Chacun bosse dans son coin, et les rares fois où ils jouent ensemble c'est pour accoucher de jams interminables. Assez fou que cette ambiance délétère débouche sur un album aussi fantastique. Il en sera de même pour Let it be, bien qu'Emerick ne soit pas présent ens tudio, il a des échos épouvantables des séances - ce qui entre un peu en contradiction avec le documentaire Get back, puisque la relation Lennon-McCartney n'y semble pas si ébréchée que cela. Harrison en revanche a bien quitté le groupe brièvement comme nous l'avons tous vu.


Si le livre d'Emerick donne une meilleure immersion que le documentaire de Jackson, c'est en raison des petitesses étalées ici et là qui rendent plus vivantes et moins parfaites l'image du groupe. Quand les Beatles tombent le masque et ne se sentent pas observés par une caméra en somme. Ainsi le passage dans lequel Harrison observe Yoko Ono de loin, alitée, qui rampe pour aller taper un biscuit dans la boite personnelle du guitariste et qu'il s'écrie "LA SALOPE" est hilarant. Un musicien millionnaire qui s'émeut d'un geste aussi anecdotique a sa place dans un épisode de Curb your enthusiasm.


Car la bouffe est un sujet très sensible chez les Beatles, il en ressort quelque chose de profond. Ils ne partagent jamais leur repas ensemble, ni avec les techniciens, mais se permettent d'aller piocher dans leur assiette sans la moindre vergogne.

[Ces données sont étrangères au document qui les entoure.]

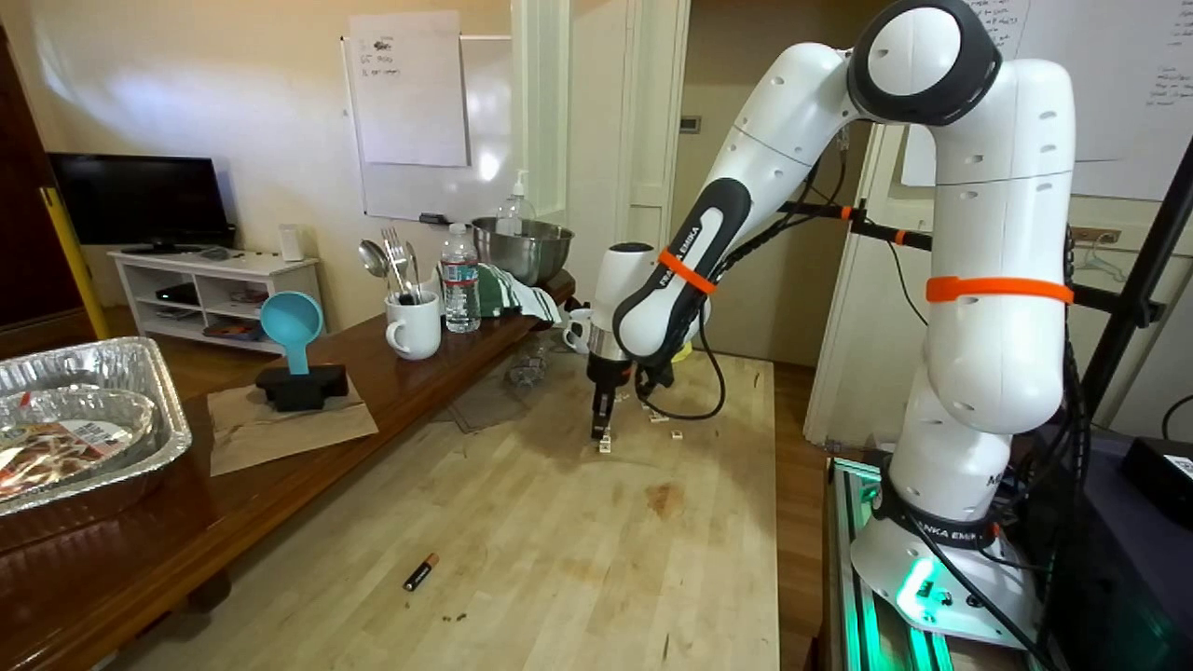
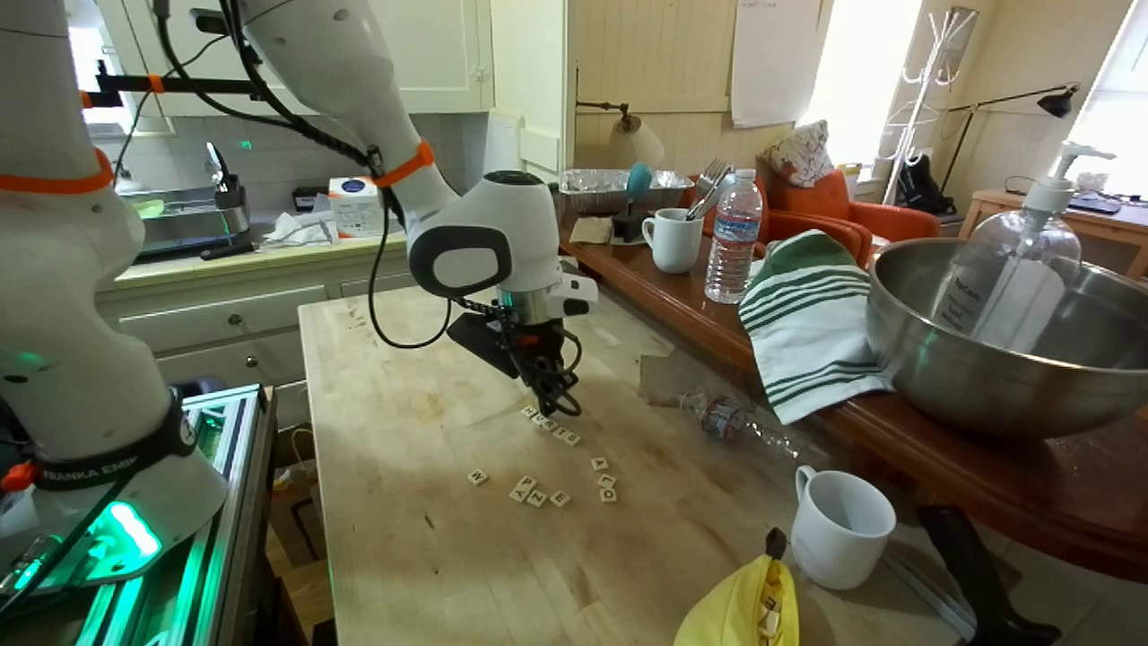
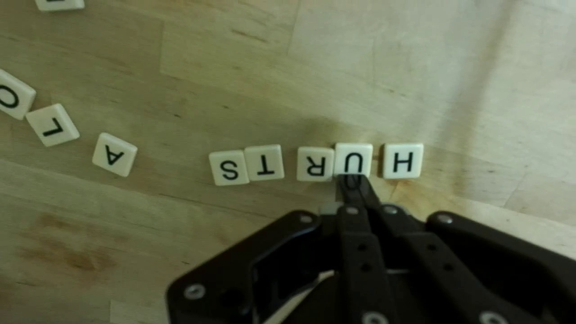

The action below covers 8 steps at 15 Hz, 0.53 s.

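We see the gripper [image 3: 355, 182] pressed together at the U letter tile [image 3: 353, 155]. Just beside it, we read the R letter tile [image 3: 315, 164].

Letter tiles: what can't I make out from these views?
U tile: wrist view, shut jaws cover its lower edge, contact unclear.
O tile: wrist view, cut by the left edge.
Top-left tile: wrist view, letter cut by the top edge.
Tile row: letters too small in an exterior view.

Smooth plastic-looking letter tiles [image 3: 264, 162], matt wood tabletop [image 1: 541, 522], glossy wood counter [image 1: 233, 503], shiny metal bowl [image 2: 951, 395]
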Each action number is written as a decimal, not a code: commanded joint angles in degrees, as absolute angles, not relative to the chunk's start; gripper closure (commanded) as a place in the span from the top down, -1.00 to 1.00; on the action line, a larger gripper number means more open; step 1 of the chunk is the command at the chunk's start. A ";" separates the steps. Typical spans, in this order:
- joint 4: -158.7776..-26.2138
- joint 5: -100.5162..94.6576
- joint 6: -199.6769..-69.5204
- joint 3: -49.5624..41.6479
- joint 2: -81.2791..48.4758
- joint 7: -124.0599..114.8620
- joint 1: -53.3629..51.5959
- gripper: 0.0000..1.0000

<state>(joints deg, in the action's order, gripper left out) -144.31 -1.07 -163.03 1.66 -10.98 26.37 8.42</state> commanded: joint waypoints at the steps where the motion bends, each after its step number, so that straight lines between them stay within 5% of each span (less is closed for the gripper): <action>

George Martin étant obligé de cacher à la hâte une tablette de chocolat quand Lennon débarquait dans la cabine de mixage, car ils savaient qu'il va l'embarquer avec lui. Et ce mépris constant envers le petit personnel de Lennon est assez stupéfiant, à une époque où lui, l'humaniste qui incarnait la coolitude et le non respect des conventions, lui l'auteur du manifeste pacifiste ultime, qui chantait l'amour, la paix et l'égalité en les hommes, n'hésitait pas à rabrouer méchamment un type qu'il connait depuis des années parce qu'il ne se plie pas à des exigences stupides ou se permettait de lui piquer son flan à midi. C'est un véritable mystère, cette différence entre les discours et les actes.


Emerick n'élude pas le froid qu'il a eut avec les Fab four à cette période, mais son talent d'ingénieur était tel que ces musiciens sur le toit du monde n'ont pas trouvé meilleur collaborateur dans les autres studios londoniens qu'ils aimaient fréquenter, et c'est naturellement vers lui qu'ils se sont tournés au moment de la construction de leur célèbre studio Apple (qui a viré en eau de boudin). Le passage sur un parasite du nom de Magic Alex pote de Lennon est assez amusant. Lennon était un génie sur bien des aspects, pouvait être d'une naïveté confondante concernant les relations humaines, et ce Alex a su en tirer profit.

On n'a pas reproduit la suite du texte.